About this task: Every line of the records below that holds the word "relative" belongs in the answer.

Supplied entries:

· · · ·

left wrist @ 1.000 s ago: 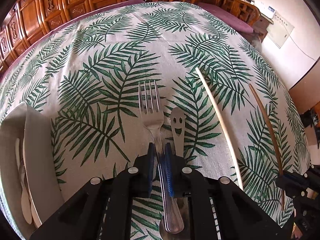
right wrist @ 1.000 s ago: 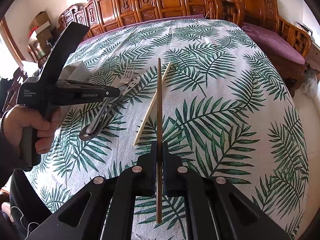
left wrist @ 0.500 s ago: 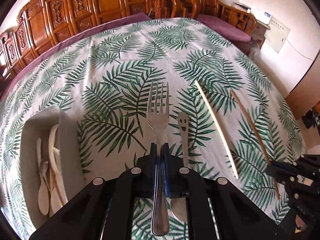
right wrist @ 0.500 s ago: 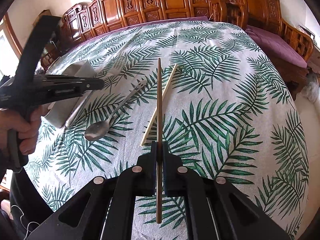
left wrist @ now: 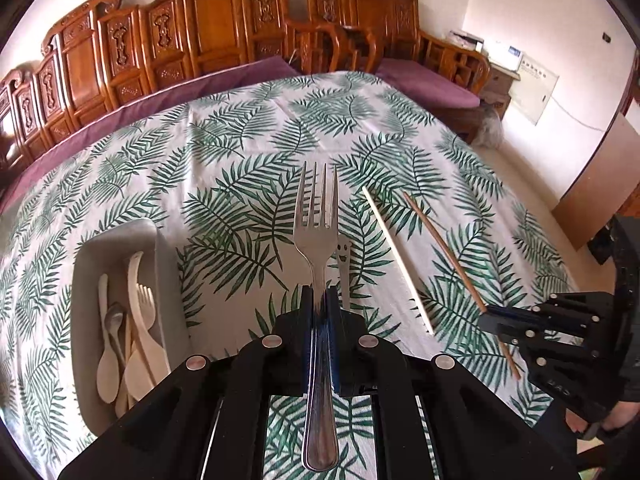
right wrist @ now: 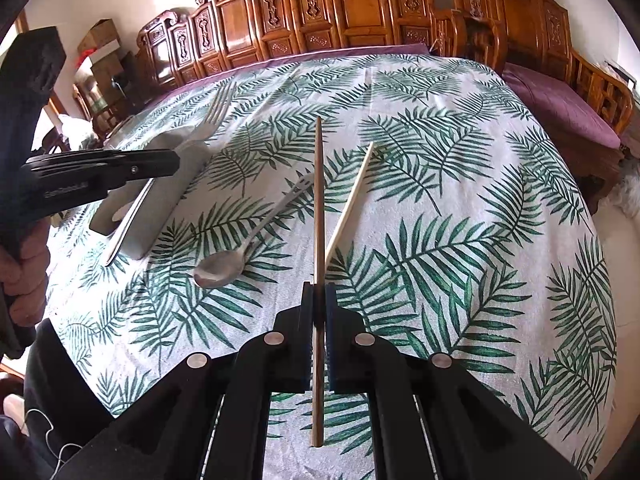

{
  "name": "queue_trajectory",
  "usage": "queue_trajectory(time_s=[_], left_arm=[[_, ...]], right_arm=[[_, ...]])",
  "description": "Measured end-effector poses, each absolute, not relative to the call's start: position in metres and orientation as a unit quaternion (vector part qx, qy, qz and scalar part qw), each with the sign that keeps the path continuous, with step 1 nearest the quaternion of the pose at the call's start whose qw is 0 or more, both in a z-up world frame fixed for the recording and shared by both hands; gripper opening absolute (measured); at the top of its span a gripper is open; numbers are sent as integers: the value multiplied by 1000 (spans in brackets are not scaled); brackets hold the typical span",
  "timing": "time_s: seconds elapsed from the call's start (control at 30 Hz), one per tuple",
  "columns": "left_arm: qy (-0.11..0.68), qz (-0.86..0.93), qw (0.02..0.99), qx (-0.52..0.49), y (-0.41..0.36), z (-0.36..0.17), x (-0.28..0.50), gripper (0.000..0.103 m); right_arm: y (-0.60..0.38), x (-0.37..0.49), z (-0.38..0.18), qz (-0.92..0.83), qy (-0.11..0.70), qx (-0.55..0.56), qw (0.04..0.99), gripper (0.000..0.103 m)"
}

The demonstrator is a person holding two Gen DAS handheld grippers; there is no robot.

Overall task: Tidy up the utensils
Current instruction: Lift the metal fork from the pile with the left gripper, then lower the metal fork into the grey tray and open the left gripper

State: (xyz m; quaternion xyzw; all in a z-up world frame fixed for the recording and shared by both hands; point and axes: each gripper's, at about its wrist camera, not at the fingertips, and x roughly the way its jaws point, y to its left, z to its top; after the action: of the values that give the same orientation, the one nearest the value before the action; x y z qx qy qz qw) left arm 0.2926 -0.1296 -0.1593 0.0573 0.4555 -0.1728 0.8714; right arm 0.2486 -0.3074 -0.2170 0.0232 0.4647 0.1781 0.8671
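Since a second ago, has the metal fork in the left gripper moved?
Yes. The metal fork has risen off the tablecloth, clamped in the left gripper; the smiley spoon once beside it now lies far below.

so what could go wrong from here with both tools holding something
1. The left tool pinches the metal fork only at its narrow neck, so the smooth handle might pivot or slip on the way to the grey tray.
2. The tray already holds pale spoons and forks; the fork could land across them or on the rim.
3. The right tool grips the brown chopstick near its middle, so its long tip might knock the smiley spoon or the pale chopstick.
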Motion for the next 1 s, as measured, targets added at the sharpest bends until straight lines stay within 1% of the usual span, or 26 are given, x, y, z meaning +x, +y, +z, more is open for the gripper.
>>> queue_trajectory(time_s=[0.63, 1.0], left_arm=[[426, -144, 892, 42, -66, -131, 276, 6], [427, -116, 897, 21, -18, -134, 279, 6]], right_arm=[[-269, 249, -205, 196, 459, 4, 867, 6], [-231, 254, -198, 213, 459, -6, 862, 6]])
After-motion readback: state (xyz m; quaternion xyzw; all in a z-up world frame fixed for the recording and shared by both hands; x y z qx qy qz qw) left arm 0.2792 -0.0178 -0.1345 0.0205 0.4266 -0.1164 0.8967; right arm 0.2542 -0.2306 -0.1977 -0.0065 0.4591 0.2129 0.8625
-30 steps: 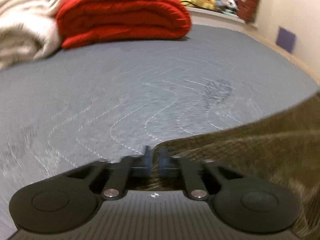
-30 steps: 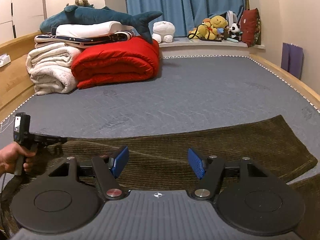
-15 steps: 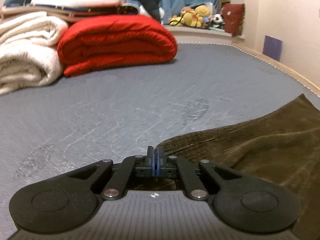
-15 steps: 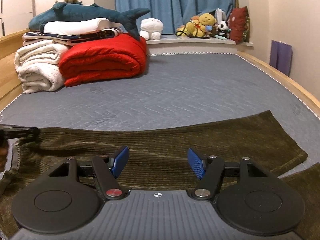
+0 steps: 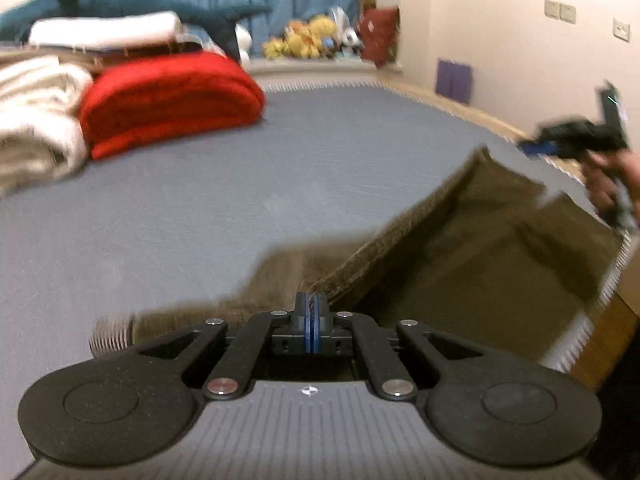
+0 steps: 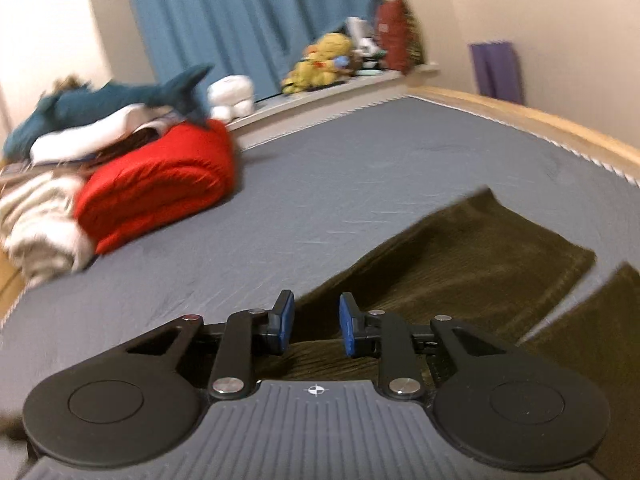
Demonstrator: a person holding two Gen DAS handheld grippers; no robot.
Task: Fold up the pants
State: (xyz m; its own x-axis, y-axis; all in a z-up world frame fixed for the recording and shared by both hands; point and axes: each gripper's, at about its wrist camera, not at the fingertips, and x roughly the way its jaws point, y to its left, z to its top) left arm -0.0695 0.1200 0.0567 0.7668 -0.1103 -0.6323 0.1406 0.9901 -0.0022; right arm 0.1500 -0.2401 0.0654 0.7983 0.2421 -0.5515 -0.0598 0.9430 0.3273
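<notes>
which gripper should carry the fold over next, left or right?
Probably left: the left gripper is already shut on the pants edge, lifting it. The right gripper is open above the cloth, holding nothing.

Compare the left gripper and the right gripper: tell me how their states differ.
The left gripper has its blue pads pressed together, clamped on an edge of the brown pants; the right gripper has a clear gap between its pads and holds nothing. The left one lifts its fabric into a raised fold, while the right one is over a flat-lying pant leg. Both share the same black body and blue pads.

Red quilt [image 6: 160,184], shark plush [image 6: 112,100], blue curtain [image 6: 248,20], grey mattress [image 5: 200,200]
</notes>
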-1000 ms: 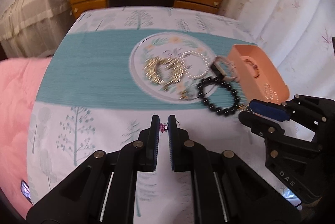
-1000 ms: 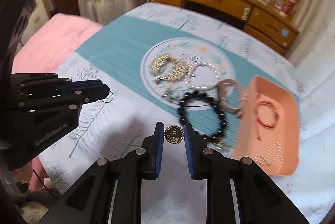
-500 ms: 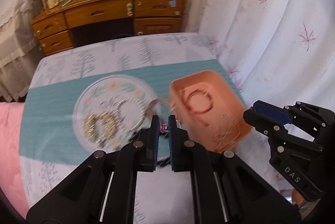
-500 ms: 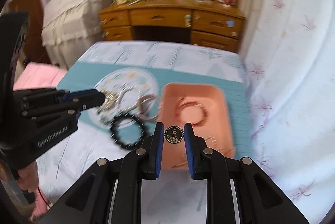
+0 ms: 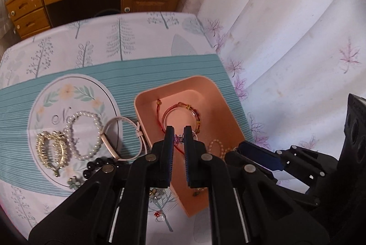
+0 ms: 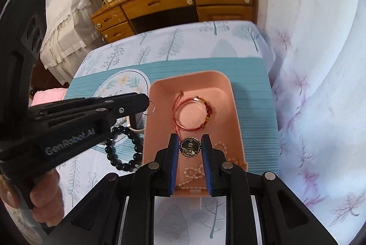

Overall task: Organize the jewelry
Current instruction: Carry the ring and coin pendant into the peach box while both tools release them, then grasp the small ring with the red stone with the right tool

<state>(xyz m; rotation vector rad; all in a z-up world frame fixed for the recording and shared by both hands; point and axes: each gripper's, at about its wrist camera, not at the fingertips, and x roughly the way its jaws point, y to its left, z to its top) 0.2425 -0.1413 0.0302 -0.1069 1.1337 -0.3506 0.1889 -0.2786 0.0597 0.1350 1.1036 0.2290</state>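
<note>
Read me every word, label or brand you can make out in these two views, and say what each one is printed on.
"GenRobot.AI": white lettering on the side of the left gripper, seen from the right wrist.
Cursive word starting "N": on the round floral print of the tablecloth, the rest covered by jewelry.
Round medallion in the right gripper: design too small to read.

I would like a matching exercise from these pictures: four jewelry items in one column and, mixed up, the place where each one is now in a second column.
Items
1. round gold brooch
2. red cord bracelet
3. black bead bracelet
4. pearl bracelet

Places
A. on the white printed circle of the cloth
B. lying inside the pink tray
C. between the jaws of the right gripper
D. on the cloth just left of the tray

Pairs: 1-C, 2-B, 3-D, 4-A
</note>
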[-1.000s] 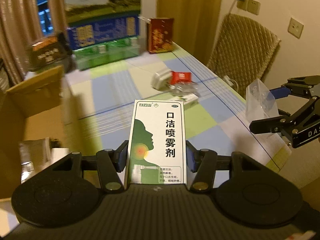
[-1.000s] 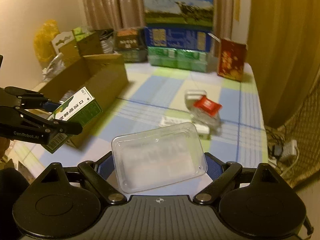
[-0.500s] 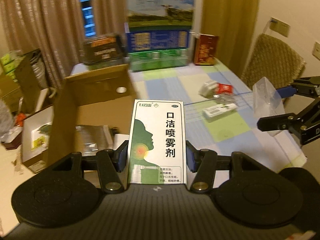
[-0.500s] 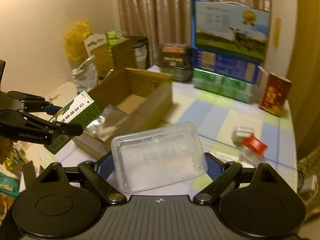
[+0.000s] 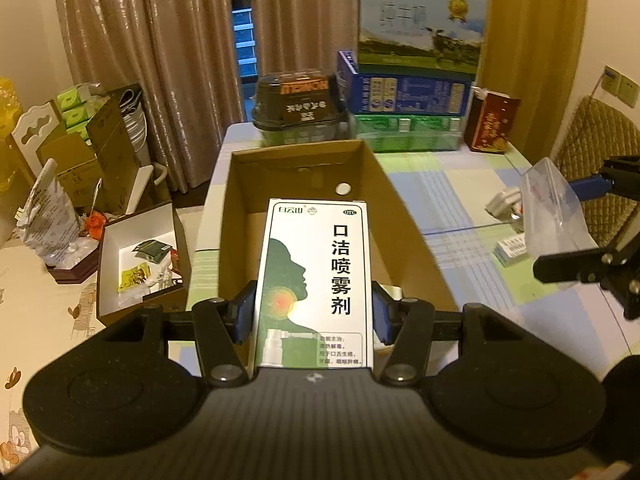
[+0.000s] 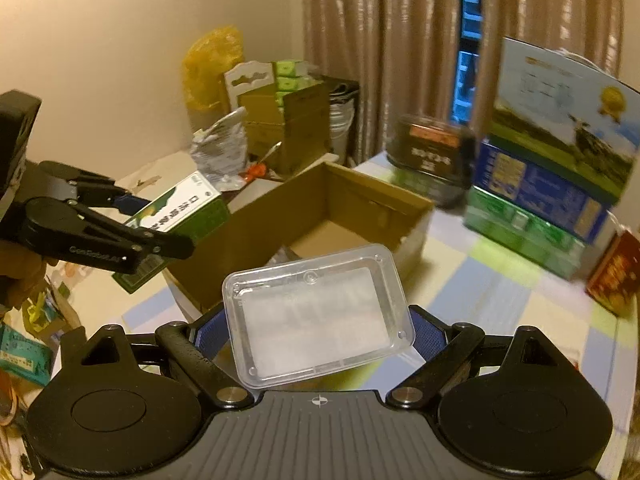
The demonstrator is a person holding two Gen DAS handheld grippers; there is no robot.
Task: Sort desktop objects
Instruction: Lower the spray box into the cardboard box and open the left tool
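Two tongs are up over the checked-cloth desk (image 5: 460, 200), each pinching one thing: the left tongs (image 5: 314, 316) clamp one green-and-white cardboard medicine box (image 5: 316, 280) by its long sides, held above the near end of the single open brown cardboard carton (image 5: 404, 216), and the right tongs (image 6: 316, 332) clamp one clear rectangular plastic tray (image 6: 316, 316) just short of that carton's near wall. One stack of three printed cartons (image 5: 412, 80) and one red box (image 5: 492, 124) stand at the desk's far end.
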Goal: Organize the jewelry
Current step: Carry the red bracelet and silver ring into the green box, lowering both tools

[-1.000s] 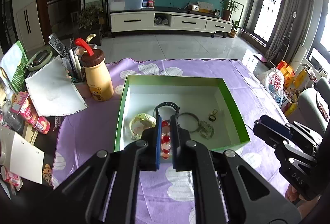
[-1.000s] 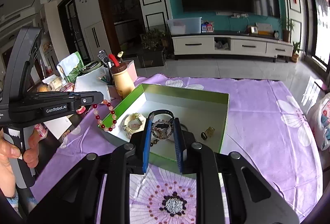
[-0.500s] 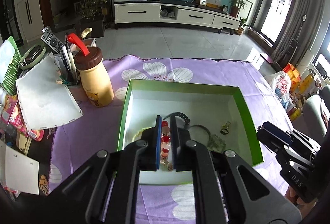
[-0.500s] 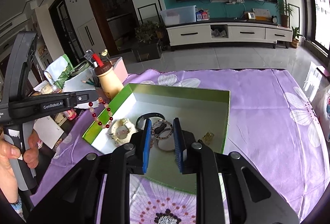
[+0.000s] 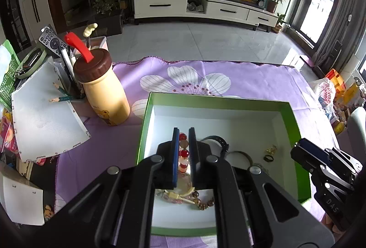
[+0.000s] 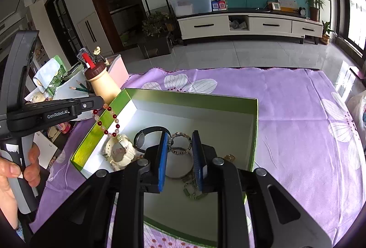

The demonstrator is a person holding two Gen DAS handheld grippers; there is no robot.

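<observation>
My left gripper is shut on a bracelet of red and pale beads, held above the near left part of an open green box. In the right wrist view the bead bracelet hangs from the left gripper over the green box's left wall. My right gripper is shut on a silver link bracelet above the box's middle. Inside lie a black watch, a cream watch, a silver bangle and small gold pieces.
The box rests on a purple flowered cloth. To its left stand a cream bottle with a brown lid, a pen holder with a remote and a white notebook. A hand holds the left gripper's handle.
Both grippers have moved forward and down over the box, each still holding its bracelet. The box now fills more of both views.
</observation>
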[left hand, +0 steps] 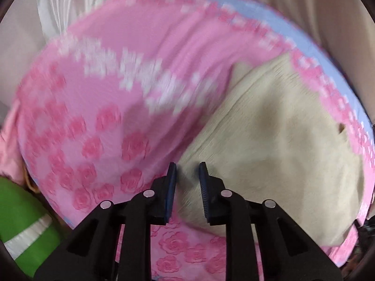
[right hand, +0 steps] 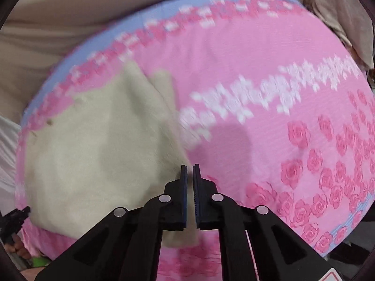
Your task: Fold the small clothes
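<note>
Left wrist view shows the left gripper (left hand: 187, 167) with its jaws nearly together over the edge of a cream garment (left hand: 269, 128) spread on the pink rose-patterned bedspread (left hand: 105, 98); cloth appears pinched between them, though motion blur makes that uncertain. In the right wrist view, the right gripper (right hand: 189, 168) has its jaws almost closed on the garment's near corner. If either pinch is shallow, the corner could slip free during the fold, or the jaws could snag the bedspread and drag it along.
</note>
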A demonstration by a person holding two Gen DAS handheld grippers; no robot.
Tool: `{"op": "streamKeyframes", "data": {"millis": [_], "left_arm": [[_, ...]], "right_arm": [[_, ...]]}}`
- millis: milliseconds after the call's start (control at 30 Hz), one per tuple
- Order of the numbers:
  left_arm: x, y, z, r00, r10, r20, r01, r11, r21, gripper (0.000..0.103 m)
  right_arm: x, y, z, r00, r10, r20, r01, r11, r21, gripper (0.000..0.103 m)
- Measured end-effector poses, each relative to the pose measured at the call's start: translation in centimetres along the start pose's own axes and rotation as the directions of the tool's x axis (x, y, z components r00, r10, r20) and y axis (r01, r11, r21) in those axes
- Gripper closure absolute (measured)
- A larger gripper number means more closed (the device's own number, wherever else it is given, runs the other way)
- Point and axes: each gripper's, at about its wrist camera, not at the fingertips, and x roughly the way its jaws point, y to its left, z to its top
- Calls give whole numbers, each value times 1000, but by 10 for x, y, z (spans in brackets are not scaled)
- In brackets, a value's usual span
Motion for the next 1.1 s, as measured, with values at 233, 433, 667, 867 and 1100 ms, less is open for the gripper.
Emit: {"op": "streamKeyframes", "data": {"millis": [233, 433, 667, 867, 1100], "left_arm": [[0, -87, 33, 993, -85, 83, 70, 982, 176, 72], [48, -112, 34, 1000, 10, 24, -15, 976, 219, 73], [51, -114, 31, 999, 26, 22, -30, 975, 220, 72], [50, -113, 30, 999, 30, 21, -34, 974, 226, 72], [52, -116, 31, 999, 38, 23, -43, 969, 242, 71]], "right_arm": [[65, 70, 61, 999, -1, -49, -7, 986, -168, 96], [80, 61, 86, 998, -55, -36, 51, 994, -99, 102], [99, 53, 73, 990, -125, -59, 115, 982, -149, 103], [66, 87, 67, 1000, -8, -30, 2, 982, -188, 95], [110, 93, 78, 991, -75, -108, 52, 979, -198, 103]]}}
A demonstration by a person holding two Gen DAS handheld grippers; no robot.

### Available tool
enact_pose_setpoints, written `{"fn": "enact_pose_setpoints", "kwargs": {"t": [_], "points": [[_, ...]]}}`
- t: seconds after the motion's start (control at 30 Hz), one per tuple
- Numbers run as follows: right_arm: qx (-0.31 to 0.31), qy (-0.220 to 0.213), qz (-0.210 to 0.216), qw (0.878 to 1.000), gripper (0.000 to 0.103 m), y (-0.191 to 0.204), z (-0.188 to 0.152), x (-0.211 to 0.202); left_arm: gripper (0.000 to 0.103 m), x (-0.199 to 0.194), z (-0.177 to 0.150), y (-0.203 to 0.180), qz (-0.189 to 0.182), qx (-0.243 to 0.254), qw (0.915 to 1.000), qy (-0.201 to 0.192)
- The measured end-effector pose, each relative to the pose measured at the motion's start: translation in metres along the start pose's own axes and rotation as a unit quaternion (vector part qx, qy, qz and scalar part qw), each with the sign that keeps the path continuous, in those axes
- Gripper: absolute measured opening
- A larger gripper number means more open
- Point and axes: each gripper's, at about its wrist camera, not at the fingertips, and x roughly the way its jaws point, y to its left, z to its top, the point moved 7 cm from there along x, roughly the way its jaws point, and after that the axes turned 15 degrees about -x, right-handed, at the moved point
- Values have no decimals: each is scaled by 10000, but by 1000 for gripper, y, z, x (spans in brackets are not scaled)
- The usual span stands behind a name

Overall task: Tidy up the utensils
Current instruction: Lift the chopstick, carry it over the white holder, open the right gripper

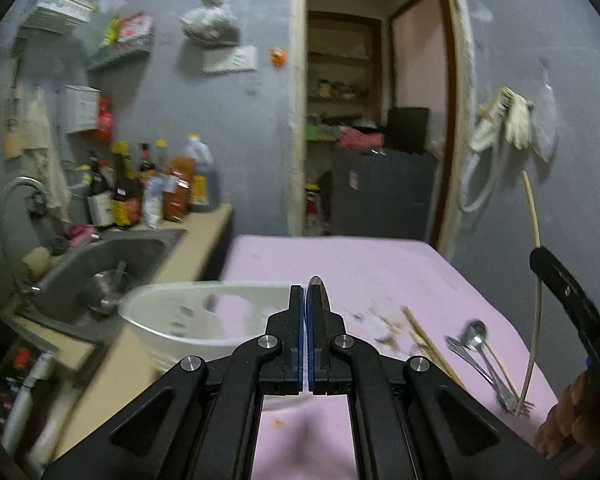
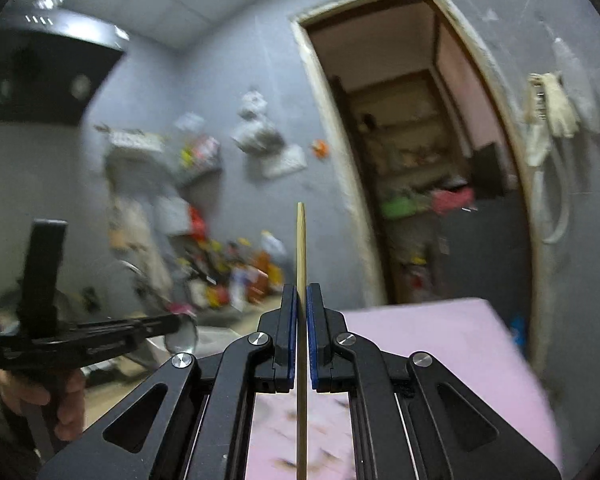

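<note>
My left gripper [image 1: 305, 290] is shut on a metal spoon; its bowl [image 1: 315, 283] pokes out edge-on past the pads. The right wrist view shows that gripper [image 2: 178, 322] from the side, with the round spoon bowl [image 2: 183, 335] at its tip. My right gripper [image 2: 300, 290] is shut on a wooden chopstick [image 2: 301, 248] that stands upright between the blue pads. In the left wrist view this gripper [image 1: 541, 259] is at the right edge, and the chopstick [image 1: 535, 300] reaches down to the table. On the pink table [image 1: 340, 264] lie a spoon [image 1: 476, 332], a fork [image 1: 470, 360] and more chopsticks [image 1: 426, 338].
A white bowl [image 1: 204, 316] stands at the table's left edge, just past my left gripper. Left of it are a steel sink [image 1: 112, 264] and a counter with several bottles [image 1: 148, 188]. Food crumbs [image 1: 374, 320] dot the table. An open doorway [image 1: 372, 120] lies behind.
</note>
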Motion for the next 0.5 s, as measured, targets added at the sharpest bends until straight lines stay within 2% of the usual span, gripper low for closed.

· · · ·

Exercise solution:
  "description": "Measured end-effector poses, each absolute, not relative to the call's start: position in metres and orientation as a unit quaternion (vector part qx, qy, qz and scalar part qw), each with the sign that keeps the path continuous, with step 1 nearest the quaternion of the pose at the call's start whose qw is 0 or more, both in a z-up world frame fixed for the recording and shared by both hands; gripper opening absolute (measured); at the top of its span a gripper is open; numbers are sent as integers: the value multiplied by 1000 (spans in brackets are not scaled); brackets hold the typical span",
- Measured end-effector poses, each relative to the pose measured at the call's start: translation in centimetres along the start pose's own axes and rotation as the directions of the tool's x axis (x, y, z components r00, r10, r20) and y axis (r01, r11, r21) in those axes
- The measured end-effector pose, each relative to the pose measured at the motion's start: translation in metres along the start pose's own axes and rotation as a unit quaternion (vector part qx, qy, qz and scalar part qw), each with the sign that keeps the path continuous, in those axes

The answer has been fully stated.